_About this task_
Retype all of the data word for word, without pictures.

----------------------------------------

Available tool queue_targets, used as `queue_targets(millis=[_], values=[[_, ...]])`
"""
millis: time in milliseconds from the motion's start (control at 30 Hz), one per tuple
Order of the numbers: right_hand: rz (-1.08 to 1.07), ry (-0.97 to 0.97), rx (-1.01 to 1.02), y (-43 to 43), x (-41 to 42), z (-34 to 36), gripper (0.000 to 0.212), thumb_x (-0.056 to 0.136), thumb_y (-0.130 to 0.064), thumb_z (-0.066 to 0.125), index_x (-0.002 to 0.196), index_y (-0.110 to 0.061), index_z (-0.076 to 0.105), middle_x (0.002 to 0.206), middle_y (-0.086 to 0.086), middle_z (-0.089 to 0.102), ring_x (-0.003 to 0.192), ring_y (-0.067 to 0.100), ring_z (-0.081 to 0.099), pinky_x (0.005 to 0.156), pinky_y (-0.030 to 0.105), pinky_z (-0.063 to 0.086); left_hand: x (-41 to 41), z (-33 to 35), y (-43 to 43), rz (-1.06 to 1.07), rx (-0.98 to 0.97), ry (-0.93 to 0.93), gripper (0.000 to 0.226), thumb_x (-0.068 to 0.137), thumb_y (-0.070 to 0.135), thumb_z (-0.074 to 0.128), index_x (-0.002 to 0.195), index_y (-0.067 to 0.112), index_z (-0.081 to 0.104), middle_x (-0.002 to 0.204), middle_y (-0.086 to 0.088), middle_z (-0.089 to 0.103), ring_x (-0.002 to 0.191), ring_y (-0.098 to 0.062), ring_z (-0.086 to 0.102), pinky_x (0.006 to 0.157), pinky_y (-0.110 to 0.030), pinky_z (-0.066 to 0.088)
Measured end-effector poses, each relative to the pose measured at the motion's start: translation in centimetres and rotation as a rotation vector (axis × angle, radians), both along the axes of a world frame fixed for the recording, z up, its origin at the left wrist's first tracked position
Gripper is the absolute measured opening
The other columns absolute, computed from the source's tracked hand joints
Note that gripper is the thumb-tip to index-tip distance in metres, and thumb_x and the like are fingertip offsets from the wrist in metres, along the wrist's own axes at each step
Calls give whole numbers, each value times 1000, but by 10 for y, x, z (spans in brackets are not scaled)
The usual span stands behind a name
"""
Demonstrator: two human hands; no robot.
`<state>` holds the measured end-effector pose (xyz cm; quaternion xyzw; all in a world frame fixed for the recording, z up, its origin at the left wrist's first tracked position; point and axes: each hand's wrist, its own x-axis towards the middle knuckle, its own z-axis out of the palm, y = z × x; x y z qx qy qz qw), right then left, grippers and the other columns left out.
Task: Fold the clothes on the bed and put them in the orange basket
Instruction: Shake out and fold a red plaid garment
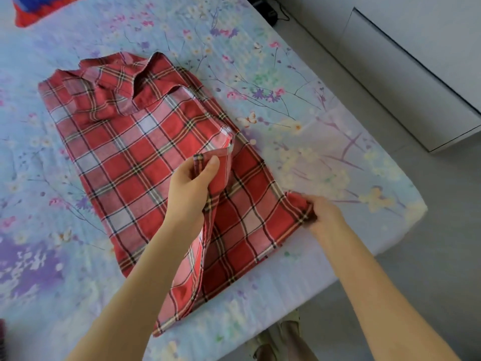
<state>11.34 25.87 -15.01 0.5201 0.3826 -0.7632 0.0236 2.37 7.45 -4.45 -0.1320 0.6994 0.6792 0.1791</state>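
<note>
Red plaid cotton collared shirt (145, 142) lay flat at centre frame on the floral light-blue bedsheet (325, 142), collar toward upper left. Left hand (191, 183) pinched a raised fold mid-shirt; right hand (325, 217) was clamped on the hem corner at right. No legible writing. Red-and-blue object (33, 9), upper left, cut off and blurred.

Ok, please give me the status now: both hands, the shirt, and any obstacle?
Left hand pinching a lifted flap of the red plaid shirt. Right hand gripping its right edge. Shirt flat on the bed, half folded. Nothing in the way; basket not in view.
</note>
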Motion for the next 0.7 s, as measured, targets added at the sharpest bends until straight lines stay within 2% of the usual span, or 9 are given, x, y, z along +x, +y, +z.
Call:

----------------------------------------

_Task response_
Available tool queue_targets, used as `queue_targets(millis=[_], values=[[_, ...]])`
"""
millis: time in milliseconds from the motion's start (control at 30 Hz), one per tuple
Order of the numbers: right_hand: rz (-1.08 to 1.07), ry (-0.97 to 0.97), rx (-1.01 to 1.02), y (-43 to 43), x (-41 to 42), z (-34 to 36), gripper (0.000 to 0.212), thumb_x (-0.056 to 0.136), thumb_y (-0.130 to 0.064), thumb_z (-0.066 to 0.125), index_x (-0.002 to 0.196), index_y (-0.110 to 0.061), index_z (-0.076 to 0.105), middle_x (0.002 to 0.206), middle_y (-0.086 to 0.086), middle_z (-0.089 to 0.102), ring_x (-0.003 to 0.192), ring_y (-0.067 to 0.100), ring_z (-0.081 to 0.099), pinky_x (0.005 to 0.156), pinky_y (-0.030 to 0.105), pinky_z (-0.063 to 0.086); left_hand: x (-41 to 41), z (-33 to 35), y (-43 to 43), rz (-1.06 to 1.07), rx (-0.98 to 0.97), ry (-0.93 to 0.93), gripper (0.000 to 0.226), thumb_x (-0.068 to 0.137), thumb_y (-0.070 to 0.135), thumb_z (-0.074 to 0.128), index_x (-0.002 to 0.195), index_y (-0.067 to 0.112), index_z (-0.081 to 0.104), middle_x (-0.002 to 0.204), middle_y (-0.086 to 0.088), middle_z (-0.089 to 0.103), ring_x (-0.002 to 0.191), ring_y (-0.098 to 0.062), ring_z (-0.086 to 0.102), pinky_x (0.006 to 0.157), pinky_y (-0.110 to 0.030), pinky_z (-0.066 to 0.088)
Measured end-effector poses, each relative to the pose measured at the motion's start: translation in centimetres and rotation as a rotation vector (axis × angle, radians), both along the axes of a world frame fixed for the recording, z up, its origin at the left wrist's first tracked position
Gripper is the absolute measured opening
The other columns absolute, computed from the source's tracked hand joints
Note that gripper is the thumb-tip to index-tip distance in metres, and thumb_x and the like are fingertip offsets from the wrist in metres, along the wrist's own axes at each step
Calls give whole numbers, each value times 1000, but by 10 for y, x, z (spans in brackets are not scaled)
The usual span stands behind a name
"""
Demonstrator: two human hands; no robot.
`<state>` holds the measured end-effector pose (xyz cm; quaternion xyzw; all in a world frame fixed for the recording, z up, its origin at the left wrist's first tracked position; point and axes: each hand's wrist, its own x-axis towards the middle knuckle, its own z-axis out of the palm, y = z × x; x y z qx qy qz qw), right then left, grippers and the other columns left out.
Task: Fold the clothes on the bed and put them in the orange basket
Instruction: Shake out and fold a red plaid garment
<state>11.34 25.87 -15.01 0.5201 0.3826 -0.7632 0.0236 2.37 7.45 -4.45 -0.1320 0.6994 0.6792 0.1791</state>
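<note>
Red plaid cotton collared shirt (145, 142) lay flat at centre frame on the floral light-blue bedsheet (325, 142), collar toward upper left. Left hand (191, 183) pinched a raised fold mid-shirt; right hand (325, 217) was clamped on the hem corner at right. No legible writing. Red-and-blue object (33, 9), upper left, cut off and blurred.

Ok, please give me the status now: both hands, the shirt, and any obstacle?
Left hand pinching a lifted flap of the red plaid shirt. Right hand gripping its right edge. Shirt flat on the bed, half folded. Nothing in the way; basket not in view.
</note>
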Motion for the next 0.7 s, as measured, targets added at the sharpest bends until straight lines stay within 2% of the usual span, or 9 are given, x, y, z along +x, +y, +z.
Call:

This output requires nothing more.